La facciata del teatro (che rimane nella forma databile tra il II e il III secolo d.C.) chiudeva l’auditorium a sud ed era alta quanto i gradini superiori (circa 30 metri); consisteva in tre piani con decorazioni architettoniche in marmo policromo (colonne con capitelli, archi, timpani, nicchie). Ha aperto i tre accessi sul palco per gli attori: la valva regia per il protagonista e i due laterali, gli ospedali. Di fronte all’edificio scenico c’era il palcoscenico, di cui rimangono due file parallele di pilastri in pietra che originariamente dovevano sostenere il suo pavimento in legno.
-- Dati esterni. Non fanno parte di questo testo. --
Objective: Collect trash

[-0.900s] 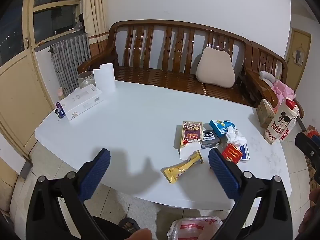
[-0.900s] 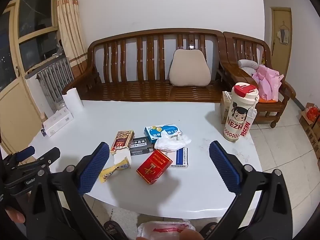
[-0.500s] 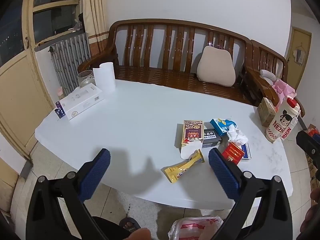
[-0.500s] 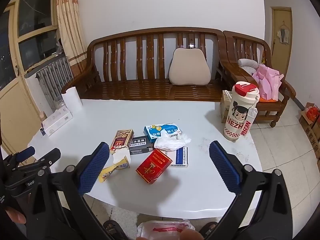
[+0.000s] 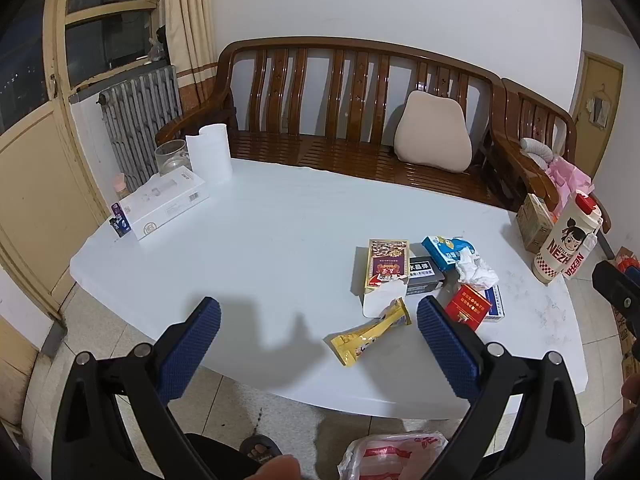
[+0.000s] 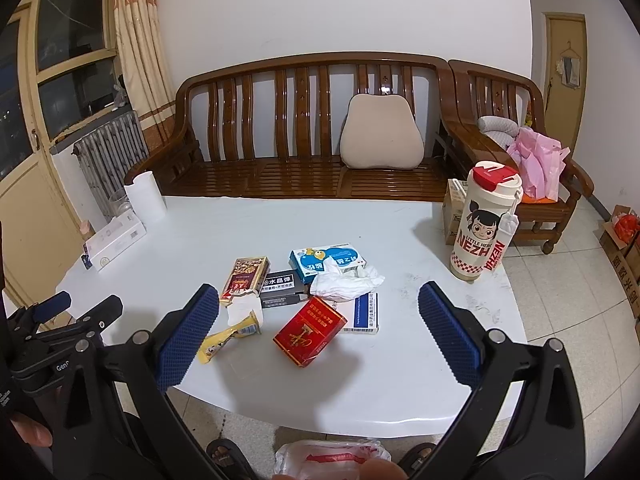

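Trash lies in a cluster on the white table (image 5: 260, 240): a yellow snack wrapper (image 5: 370, 334) (image 6: 226, 338), a red cigarette pack (image 6: 310, 330) (image 5: 468, 308), a crumpled tissue (image 6: 346, 282) (image 5: 476, 270), a gold-and-purple box (image 6: 245, 278) (image 5: 387, 264), a black box (image 6: 280, 288), a blue box (image 6: 328, 260) and a blue-and-white box (image 6: 364, 314). My left gripper (image 5: 318, 344) is open and empty above the table's near edge, left of the wrapper. My right gripper (image 6: 318, 328) is open and empty, over the near edge in front of the red pack.
A white plastic bag (image 6: 332, 456) (image 5: 394, 454) hangs below, near the floor. A tall cartoon cup (image 6: 486, 222) stands at the table's right edge. A white box (image 5: 164, 204), paper roll (image 5: 210, 158) and glass jar (image 5: 172, 156) sit far left. A wooden bench (image 6: 312, 172) is behind.
Both gripper views shifted slightly; the trash cluster sits a little lower and nearer in the left wrist view. Both grippers stayed open and nothing on the table moved.
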Demonstrator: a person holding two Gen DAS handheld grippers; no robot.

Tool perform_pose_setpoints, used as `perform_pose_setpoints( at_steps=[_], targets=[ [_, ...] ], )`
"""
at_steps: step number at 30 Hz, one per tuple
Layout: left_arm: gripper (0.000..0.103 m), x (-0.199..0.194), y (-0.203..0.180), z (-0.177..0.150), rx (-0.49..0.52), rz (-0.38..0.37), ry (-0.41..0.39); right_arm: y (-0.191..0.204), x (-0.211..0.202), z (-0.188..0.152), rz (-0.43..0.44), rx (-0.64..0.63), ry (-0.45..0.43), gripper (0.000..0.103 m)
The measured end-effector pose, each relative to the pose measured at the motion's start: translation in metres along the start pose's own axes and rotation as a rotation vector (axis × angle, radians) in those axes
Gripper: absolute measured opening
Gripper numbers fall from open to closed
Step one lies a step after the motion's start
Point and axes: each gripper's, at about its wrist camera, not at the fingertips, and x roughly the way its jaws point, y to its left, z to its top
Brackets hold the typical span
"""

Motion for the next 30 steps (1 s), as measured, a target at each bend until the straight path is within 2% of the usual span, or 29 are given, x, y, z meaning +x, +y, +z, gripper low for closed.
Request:
perform_pose_setpoints(
  at_steps=[30],
  targets=[
    [0.096,0.0,0.0006,-0.0003,0.004,0.003,-0.001,-0.0015,-0.0011,0.0024,0.008,0.006,-0.003,0.098]
  ],
)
Il teatro fu utilizzato fino alla tarda antichità (fine IV-inizi V secolo d.C.); tra l’XI e il XII secolo, la scena crollò, probabilmente a causa di un terremoto, e l’edificio divenne una cava a cielo aperto da cui furono rimosse le pietre da costruzione.

A partire dal XIII secolo nell’area, proprietà della nobile famiglia Maggi, fu avviata la costruzione del palazzo che insiste ancora su parte dei resti dell’antico teatro. La famiglia Gambara, che successe alla Maggi nel XVI secolo, intraprese la ristrutturazione dell’edificio costruendo un corpo sul lato sud, caratterizzato dagli affreschi delle facciate con ritratti di Cesari e trofei delle armi e la scala interna con un soffitto decorato con stucchi. L’attuale struttura dell’edificio è il risultato di una serie di interventi di demolizione effettuati dal 1935, per liberare le strutture sottostanti del teatro e quindi procedere alle indagini archeologiche. Come risultato di questi lavori, i muri recintati che delimitarono i giardini a gradoni, con le loro scale, nicchie,

Divenne, in successione nel tempo, il quartier generale della caserma dei Carabinieri, di una scuola elementare, del comando della polizia urbana e infine di una scuola media fino al 1959, da allora il palazzo non è più stato utilizzato a causa delle precarie condizioni statiche in cui ha versato. In seguito alle ultime demolizioni di edifici tra il 1961 e il 1973, è stato possibile scavare la scena, parte dei gradini del teatro e, in corrispondenza delle sale interne, identificare parte del crollo del muro della scena e del post- livelli classici, seguì l’abbandono dell’edificio dello spettacolo.

Nel 2011 con il Monastero di Santa Giulia ha ottenuto l’eredità mondiale dell’UNESCO come parte del sito I Longobardi in Italia. Luoghi del potere (568-774 d.C.).